Sounds like something from a horror film doesn’t it? But, haggis is considered by many to be a very tasty dish, and that’s not just the Scots. It’s so revered in Scotland that it was even the subject of a 1787 poem, Address to a Haggis by national poet Robert Burns.
Traditionally, the haggis comes alongside ‘neeps and tatties’ which are mashed turnips and potatoes served separately, and not forgetting a wee dram, a small glass of Scotch whiskey, as part of a Burns Supper.
Where is it from?
There isn’t actually much evidence to say that haggis actually originated in Scotland. Local folklore, however, tells a different story.
One story goes that during the days of the old cattle drovers, women had to prepare their husbands a meal with what few rations they had. The mix was put into a sheep’s stomach for ease of transportation when the men made the long journey to the markets in Edinburgh from the Highlands.
Another story, that’s quite clearly fictional, is that the haggis is an animal that runs around the Highlands with one pair of legs shorter than the other pair. Trust the Americans to believe this story. An old Guardian report states that in a poll, 33 % of American visitors believed that the haggis was indeed an animal, with 23% even saying that they thought they could catch one on their visit to Scotland.
In modern times the haggis has seen various transformations, especially in fast-food joints. It has been put on a pizza, made into a haggis burger on a bun and even a haggis pakora has been seen in some Indian restaurants. There’s even a sport called haggis hurling, where competitors compete to see who can chuck their haggis the furthest.
Haggis, neeps, tatties
Where to try it
If you’d rather eat your haggis than throw it across a field, then you should come to Scotland to try out the national dish. Hiring a campervan is a great source of alternative accommodation for your stay. Where can I find a great haggis then you ask? Well, Glasgow has some fantastic restaurants to cater to your haggis needs.

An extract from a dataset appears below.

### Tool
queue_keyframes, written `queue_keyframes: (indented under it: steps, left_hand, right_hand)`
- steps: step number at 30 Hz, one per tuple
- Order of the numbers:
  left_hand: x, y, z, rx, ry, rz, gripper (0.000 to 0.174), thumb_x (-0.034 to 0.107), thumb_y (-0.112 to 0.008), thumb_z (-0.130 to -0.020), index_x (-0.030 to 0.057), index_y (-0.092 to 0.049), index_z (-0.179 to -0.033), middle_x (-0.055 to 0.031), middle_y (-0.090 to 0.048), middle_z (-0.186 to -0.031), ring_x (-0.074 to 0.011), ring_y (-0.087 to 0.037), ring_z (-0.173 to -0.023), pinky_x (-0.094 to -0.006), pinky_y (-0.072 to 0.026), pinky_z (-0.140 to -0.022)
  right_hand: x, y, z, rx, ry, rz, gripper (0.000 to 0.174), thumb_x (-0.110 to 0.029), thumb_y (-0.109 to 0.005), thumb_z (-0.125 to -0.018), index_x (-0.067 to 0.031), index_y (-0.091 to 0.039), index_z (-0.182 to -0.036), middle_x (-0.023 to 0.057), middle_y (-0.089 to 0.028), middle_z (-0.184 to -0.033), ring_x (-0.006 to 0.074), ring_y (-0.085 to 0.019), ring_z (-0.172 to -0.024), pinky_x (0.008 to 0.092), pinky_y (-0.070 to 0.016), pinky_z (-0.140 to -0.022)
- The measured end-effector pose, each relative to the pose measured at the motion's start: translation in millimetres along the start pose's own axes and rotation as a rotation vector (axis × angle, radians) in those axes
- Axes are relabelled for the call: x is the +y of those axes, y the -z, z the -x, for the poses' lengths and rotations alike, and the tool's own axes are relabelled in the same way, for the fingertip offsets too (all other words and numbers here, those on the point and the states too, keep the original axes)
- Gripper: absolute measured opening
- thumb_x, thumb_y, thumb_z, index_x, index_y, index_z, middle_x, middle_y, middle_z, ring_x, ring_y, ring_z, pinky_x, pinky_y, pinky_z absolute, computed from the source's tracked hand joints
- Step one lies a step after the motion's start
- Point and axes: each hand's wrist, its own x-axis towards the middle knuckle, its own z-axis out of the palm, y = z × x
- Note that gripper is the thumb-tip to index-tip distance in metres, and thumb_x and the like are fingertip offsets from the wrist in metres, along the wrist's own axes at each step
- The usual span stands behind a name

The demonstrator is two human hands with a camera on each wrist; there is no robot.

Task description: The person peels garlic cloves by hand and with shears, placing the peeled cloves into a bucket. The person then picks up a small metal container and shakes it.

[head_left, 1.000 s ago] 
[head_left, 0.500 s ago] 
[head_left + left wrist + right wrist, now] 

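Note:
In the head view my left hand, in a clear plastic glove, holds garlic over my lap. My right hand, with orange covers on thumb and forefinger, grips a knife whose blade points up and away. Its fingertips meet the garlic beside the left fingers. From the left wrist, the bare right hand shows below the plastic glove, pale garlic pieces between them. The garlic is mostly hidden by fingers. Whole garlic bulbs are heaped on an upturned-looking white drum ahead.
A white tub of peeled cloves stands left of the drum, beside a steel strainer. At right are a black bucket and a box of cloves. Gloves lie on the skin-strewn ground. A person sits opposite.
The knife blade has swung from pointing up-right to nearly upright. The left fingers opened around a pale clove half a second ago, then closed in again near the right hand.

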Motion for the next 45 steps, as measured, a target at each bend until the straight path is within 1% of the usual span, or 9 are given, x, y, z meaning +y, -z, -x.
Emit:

The City Merchant isn’t cheap, but their Flavours of Scotland menu is to die for, boasting many traditional dishes as well as haggis. Award-winning Babbity Bowster seems like quite a relaxed place to enjoy your haggis, you can choose to sit at a table or just around the bar and it’s supposedly very tasty! Rab Ha’s is a combined pub-restaurant with great service and various international foods on offer as well as haggis.
It’s hard to imagine that someone who hasn’t tried haggis before would be drooling at the prospect of trying out sheep’s organs. But, really, you should live a little, be daring and just give it a taste!